Only the lines from the beginning of the data through the line holding "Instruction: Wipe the" belong in the answer, printed exactly and without pictures.

* [SUPPLIED INFORMATION]:
----

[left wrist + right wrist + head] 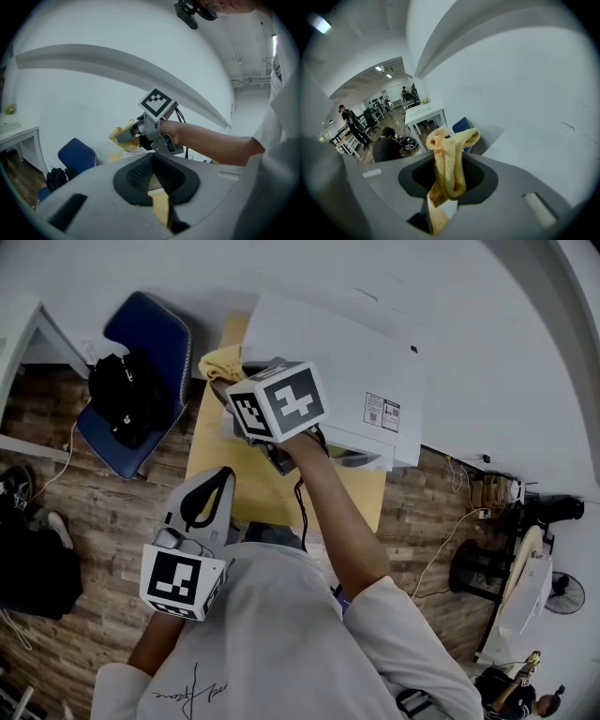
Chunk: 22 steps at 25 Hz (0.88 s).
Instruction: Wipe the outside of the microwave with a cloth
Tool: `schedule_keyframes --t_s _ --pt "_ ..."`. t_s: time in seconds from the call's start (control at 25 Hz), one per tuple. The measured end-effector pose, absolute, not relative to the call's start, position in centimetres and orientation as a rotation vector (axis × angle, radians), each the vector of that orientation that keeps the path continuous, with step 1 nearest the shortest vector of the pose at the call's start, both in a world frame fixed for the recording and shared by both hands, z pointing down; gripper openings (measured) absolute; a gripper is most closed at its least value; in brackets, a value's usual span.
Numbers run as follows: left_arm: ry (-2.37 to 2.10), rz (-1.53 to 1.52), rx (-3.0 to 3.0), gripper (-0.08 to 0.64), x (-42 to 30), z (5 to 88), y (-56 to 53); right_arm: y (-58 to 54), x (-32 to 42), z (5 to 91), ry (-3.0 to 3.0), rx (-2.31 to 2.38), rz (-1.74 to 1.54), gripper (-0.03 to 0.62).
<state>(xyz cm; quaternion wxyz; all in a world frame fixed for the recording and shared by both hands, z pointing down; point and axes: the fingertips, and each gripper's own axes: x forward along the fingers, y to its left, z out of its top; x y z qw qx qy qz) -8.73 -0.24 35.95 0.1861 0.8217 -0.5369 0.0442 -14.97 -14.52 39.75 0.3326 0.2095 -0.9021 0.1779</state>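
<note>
Presently, the right claw [446, 182] is clenched on a bunched yellow cloth [451, 157] and holds it at the left edge of the white microwave [342, 352], which stands on the wooden bench [211, 442]; whether the cloth touches the casing cannot be determined. The left claw [155, 177] is clenched with nothing between its pads and is held low, in front of the bench and well apart from the microwave. The only writing in view is a small printed label [382, 412] on the microwave's casing near its right end, and its print is too small to read.
</note>
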Motion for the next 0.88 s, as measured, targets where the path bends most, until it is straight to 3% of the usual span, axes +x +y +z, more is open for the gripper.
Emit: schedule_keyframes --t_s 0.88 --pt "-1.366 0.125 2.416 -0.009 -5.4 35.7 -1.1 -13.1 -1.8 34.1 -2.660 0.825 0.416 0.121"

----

* [EXERCISE SOLUTION]:
[left wrist + right wrist + head] 
Chunk: 22 steps at 25 Hz (0.88 s).
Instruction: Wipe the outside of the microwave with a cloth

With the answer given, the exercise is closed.